--- LISTED RECORDS ---

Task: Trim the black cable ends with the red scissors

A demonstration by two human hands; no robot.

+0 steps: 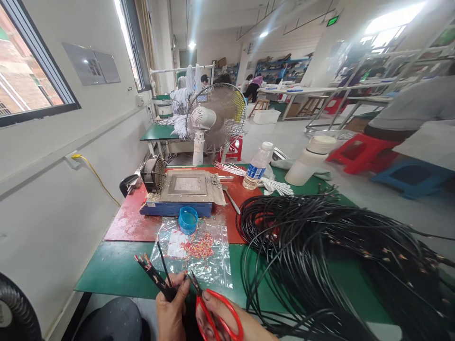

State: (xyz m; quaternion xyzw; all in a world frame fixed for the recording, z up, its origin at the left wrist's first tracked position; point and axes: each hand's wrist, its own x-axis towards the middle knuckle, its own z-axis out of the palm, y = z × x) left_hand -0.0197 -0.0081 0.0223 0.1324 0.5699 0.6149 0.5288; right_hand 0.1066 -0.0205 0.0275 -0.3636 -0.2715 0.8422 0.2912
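In the head view, my left hand [172,308], on the near side of the clear bag [221,253], grips several black cables [155,278], their ends poking up past my fingers. My right hand [217,316] is wrapped around red-handled scissors [199,297], blades near my left thumb. More black cable [280,241] lies right of the bag.

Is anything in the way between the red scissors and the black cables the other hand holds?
Yes: in this view, the left hand, mainly its thumb, lies between the red scissors in the right hand and the black cables. I see nothing else there.
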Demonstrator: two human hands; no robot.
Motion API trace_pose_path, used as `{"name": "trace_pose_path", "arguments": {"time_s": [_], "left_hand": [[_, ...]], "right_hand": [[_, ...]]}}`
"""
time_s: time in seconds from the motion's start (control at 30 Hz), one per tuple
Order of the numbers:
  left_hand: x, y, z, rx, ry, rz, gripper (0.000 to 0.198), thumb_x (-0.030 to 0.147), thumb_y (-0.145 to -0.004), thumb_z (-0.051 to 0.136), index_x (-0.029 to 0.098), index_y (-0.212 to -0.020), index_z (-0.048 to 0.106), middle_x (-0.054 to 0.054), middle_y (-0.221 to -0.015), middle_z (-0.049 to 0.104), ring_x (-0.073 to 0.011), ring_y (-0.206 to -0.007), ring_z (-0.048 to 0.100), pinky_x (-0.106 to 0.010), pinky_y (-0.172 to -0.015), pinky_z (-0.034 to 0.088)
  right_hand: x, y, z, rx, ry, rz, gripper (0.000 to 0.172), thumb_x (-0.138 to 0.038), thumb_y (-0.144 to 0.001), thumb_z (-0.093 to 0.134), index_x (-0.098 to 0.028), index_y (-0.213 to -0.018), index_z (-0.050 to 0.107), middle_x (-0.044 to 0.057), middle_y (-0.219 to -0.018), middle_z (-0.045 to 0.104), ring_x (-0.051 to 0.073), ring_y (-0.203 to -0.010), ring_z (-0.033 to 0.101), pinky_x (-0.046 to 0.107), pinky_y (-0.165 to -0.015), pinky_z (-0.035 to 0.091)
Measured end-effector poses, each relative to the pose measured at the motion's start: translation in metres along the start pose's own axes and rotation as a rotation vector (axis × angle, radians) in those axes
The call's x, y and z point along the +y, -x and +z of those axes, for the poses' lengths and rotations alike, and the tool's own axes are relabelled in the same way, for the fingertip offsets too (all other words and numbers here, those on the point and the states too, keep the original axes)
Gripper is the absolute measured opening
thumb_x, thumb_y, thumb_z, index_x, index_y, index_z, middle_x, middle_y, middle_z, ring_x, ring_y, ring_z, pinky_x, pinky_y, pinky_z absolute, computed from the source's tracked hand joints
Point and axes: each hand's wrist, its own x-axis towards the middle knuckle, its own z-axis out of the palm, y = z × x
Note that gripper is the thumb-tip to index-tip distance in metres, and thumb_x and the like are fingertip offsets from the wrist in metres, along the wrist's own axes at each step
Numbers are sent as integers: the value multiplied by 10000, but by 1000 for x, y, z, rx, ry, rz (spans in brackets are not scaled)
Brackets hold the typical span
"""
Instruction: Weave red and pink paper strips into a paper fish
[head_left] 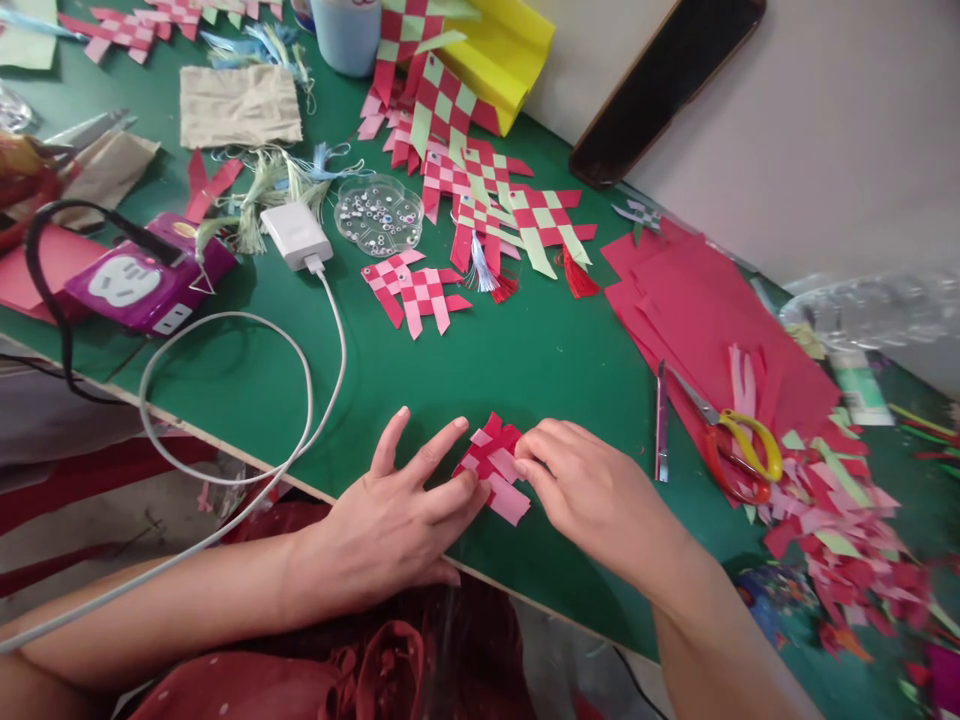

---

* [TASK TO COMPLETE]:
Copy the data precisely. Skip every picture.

* [EXERCISE OUTPUT]:
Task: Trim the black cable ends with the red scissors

A demonstration by two human hands; no robot.

+0 steps: 

State: (xyz m; quaternion xyzw; all in a world frame fixed for the recording, z up, its origin at the left wrist's first tracked position; point and axes: each hand's wrist, its own x-axis towards the middle knuckle, its own z-axis out of the palm, y = z × x) left_hand -0.0197 -0.0081 0.0223 0.1324 0.5699 0.6149 0.5288; right_hand 0.1066 -0.0205 0.0275 -0.3636 -0.2715 0.8422 0.2912
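In the head view, my left hand [172,308], on the near side of the clear bag [221,253], grips several black cables [155,278], their ends poking up past my fingers. My right hand [217,316] is wrapped around red-handled scissors [199,297], blades near my left thumb. More black cable [280,241] lies right of the bag.

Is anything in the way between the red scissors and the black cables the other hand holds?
Yes: in this view, the left hand, mainly its thumb, lies between the red scissors in the right hand and the black cables. I see nothing else there.
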Demonstrator: two human hands; no robot.
Motion API trace_pose_path, used as `{"name": "trace_pose_path", "arguments": {"time_s": [_], "left_hand": [[_, ...]], "right_hand": [[_, ...]]}}`
"""
time_s: time in seconds from the motion's start (control at 30 Hz), one per tuple
Order of the numbers:
  left_hand: x, y, z, rx, ry, rz, gripper (0.000 to 0.198), thumb_x (-0.030 to 0.147), thumb_y (-0.145 to -0.004), thumb_z (-0.051 to 0.136), index_x (-0.029 to 0.098), index_y (-0.212 to -0.020), index_z (-0.048 to 0.106), middle_x (-0.054 to 0.054), middle_y (-0.221 to -0.015), middle_z (-0.049 to 0.104), ring_x (-0.073 to 0.011), ring_y (-0.206 to -0.007), ring_z (-0.048 to 0.100), pinky_x (-0.106 to 0.010), pinky_y (-0.172 to -0.015), pinky_z (-0.034 to 0.088)
  right_hand: x, y, z, rx, ry, rz, gripper (0.000 to 0.172), thumb_x (-0.138 to 0.038), thumb_y (-0.144 to 0.001), thumb_z (-0.093 to 0.134), index_x (-0.098 to 0.028), index_y (-0.213 to -0.018), index_z (-0.050 to 0.107), middle_x (-0.044 to 0.057), middle_y (-0.219 to -0.018), middle_z (-0.045 to 0.104), ring_x (-0.051 to 0.073), ring_y (-0.203 to -0.010), ring_z (-0.033 to 0.101), pinky_x (-0.046 to 0.107), pinky_y (-0.165 to -0.015), pinky_z (-0.035 to 0.091)
Measured end-effector poses, each relative to the pose measured at the motion's start: translation in metres along the start pose's own axes and rotation as a rotation vector (axis × angle, radians) in those axes
The call's x, y and z point along the +y, -x and +z of those axes, for the poses' lengths and rotations alike, and the tool's own axes are relabelled in the same way, for the fingertip offsets too (all other words and numbers here, those on the point and the states too, keep the original axes)
Gripper is the absolute measured opening
thumb_x, thumb_y, thumb_z, index_x, index_y, index_z, middle_x, middle_y, middle_z, ring_x, ring_y, ring_z, pinky_x, pinky_y, pinky_z absolute, computed from the source's tracked hand joints
Point and axes: each hand's wrist, its own x-axis towards the middle knuckle, its own z-axis out of the palm, y = z × x
Note that gripper is the thumb-tip to index-tip distance in metres, and thumb_x and the like are fingertip offsets from the wrist in metres, along the wrist's own axes at each step
Numbers are sent as integers: the value multiplied by 10000, but by 1000 for x, y, z, rx, ry, rz (spans in brackets are not scaled)
Brackets hold the typical span
"""
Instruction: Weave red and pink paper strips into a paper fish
[head_left] 

No further output is required, since the answer is complete.